SCI-Edge, Center for Advanced Studies in Architecture, offers 5 postgraduate Master of Science degree programs. This year is the fourth class at SCI-Arc Edge and previous graduates are already establishing themselves as innovative voices defining what it means to be an architect in the twenty-first century. The current students have just completed the fall semester, which is the first of the three-semester sequences of the programs. The students coming into the programs represent an astonishingly wide range of backgrounds and research interests. We have asked two of them to describe their research interests and how they are beginning to bridge between their previous education and their new experiences at SCI-Arc Edge.
Shance Bagos Taylor, Design of Cities
"When I started the Design of Cities program, I felt a bit intimidated by the diverse experience and expertise of my classmates. Though this was at times overwhelming, it was also incredibly exciting. It’s amazing to study with Thom Mayne and his team, but the diversity and distinctiveness of our class constantly creates opportunities I never even considered. The curiosity I now feel to learn from other students is very different from my undergraduate experience where I generally felt I was in competition with my classmates. The collaborative atmosphere here is extraordinary.
"As we engage Thom Mayne and his ideas of combinatory urban systems in this first semester, I am amazed by how the previous educations of students meet it in unique ways. We are currently designing a science and technology convention center on Songshan Lake Park located in Dongguan, China. My partner is from China, and it’s been great to collaborate with him and gain insight into another part of the world through him.
"Each team’s project is expressed in a combinatory language that is specific to its two members.

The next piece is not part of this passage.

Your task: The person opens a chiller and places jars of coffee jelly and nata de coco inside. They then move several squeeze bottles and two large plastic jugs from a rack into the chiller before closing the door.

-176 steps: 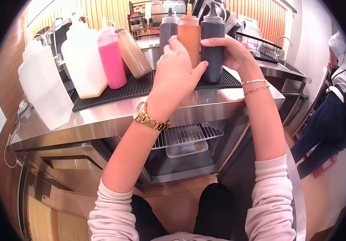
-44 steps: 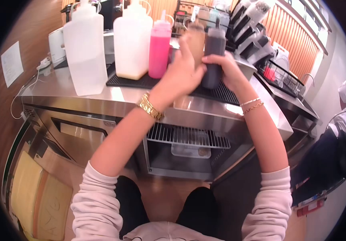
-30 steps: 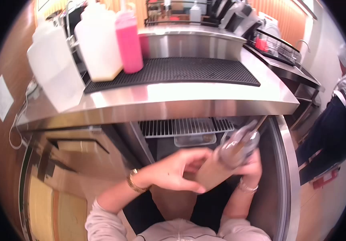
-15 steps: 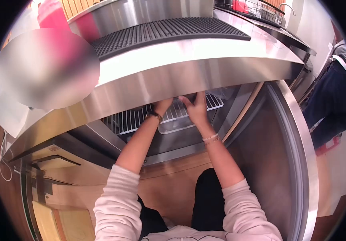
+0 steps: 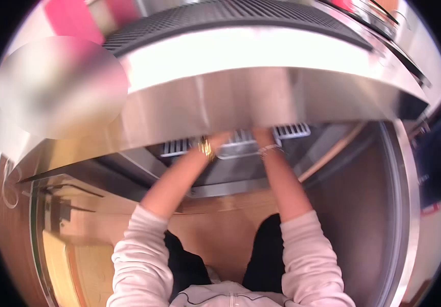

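Observation:
Both arms reach beneath the steel counter edge (image 5: 220,102) into an opened under-counter cabinet that looks like a fridge. My left hand (image 5: 222,138), with a gold-coloured watch or bracelet (image 5: 206,148) at the wrist, is over a white wire shelf (image 5: 295,131). To its right, my right hand (image 5: 264,136) goes in over the same shelf, a thin bracelet (image 5: 270,149) on that wrist. The counter edge covers the fingers of both hands, so what they touch or hold is hidden. A clear container (image 5: 236,151) shows between the wrists, at or below shelf level.
The cabinet door (image 5: 353,210) stands open on the right. A black ribbed mat (image 5: 241,15) lies on the counter. Dark clothing (image 5: 437,158) hangs at the far right. Yellowish boxes or panels (image 5: 90,271) are at lower left. A blurred oval covers the upper left.
Both hands have gone further in under the counter edge, and the right hand's fingers have passed out of sight. My view has tilted down and come closer to the counter.

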`<state>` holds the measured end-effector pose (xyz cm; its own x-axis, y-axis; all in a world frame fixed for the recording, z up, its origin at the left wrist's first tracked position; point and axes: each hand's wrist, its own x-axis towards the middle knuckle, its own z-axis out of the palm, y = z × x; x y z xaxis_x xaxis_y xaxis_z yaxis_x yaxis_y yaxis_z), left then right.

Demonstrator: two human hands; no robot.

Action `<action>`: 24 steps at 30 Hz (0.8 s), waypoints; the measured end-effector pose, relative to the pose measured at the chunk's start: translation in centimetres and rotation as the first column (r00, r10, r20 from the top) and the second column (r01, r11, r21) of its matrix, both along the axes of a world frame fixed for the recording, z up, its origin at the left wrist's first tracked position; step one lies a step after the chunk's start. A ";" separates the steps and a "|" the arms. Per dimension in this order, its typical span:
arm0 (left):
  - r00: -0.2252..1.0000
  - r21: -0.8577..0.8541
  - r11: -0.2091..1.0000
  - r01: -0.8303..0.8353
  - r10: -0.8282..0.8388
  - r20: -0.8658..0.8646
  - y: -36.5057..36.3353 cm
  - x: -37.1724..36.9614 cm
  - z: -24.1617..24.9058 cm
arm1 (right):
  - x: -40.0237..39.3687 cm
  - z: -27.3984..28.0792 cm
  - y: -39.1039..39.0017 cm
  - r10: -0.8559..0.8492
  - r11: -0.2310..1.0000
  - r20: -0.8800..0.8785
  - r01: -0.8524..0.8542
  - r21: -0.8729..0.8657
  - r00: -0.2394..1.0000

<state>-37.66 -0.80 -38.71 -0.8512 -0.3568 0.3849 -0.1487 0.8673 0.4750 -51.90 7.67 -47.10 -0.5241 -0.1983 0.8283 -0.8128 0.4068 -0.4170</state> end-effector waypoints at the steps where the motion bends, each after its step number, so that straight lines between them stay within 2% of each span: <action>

My partner, Wilson Chan, and I make use of a lineal massing strategy to intersect with Dongguan’s existing infrastructure. Positioned on the western edge of Songshan Lake, our concept meets the city’s existing vehicular interchanges and connects it to the surrounding islands. We want to cultivate the development of a public research park that is integrated into the environment in a new way. In bisecting the site with the city’s infrastructure, we’ve allowed for the public park to bleed into the functional spaces of the project. The massing consists of four primary functions; an exhibition hall, a conference hall, a partially independent concert hall, and four rows of hotels that extend over the lake and float above the site."
Bonnie Lester, Synthetic Landscapes
"My experience in Synthetic Landscapes so far has been quite different from undergraduate education. In my undergrad, the focus was on how well you can apply yourself to the given rubric. In postgrad here, it’s been more about how well you can tear the rubric to shreds and imagine something totally unexpected! This is very much encouraged by David Ruy and Timothy Morton. It’s been surprising and exciting. All the students in the program are encouraged to develop their own strategies, and it has been enriching to see how unique everyone’s approach to the problem has been.
"In the Synthetic Landscapes studio at SCI-Arc this semester we have been engaged with the Fukushima Daiichi Nuclear Power Plant in Japan, where the 2011 nuclear meltdown occurred. The first thing we asked ourselves was where precisely is this site? We quickly realized that there is no definitive answer to this because radiation is everywhere now. There are two sites: the local one of the power plant itself, but also another site that is global and, to a large degree, virtual. The exclusion zone (officially named by the Japanese government as the 'difficult to return zone') can be found on a map of Fukushima, but the problem with radiation is that you can’t see it, and it cannot be easily delineated.
"Further, the catastrophe itself is cultural and historical and, like the present pandemic, cannot be mapped only with orthographic description. Beyond the impact it has had in psychogeographies, the radiation itself (an all-too-real physical reality) spread into the atmosphere and into the ocean; the site very much extends beyond the location of the power plant itself. We also asked ourselves, where is this site? Radiation stays around for a very long time, much longer than our lifespans. Doesn’t this require a consideration of a future beyond our own when we design? I believe landscape architecture as a discipline needs to think beyond the human-scale garden or urban park today. There are global landscapes also now, and some global landscapes are constituted by things other than greenery - radiation, for example.
"In my own project I've been considering how this complex 'site' can be accessed through a virtual museum. I am interested in how the unusual artifacts of this catastrophic event might be curated but with an inversion. Rather than us looking at the artifacts, I wanted to think about how these artifacts might look back at us. What’s in-between the artifacts and us is a looking glass—our electronic screens. We think we are looking at things on our phones, but we are also being constantly ‘viewed’ by algorithms and data archives. I extended the ‘museum’ onto social media platforms, where you can take selfies with AR filters depicting various artworks and histories about Fukushima. One thing I can’t ignore is that even our virtual and augmented landscapes exist in particular locations, and those locations are data centers that use very real electricity and have real impacts on our biosphere—even our ‘synthetic’ virtual worlds are imbued with ecological problems."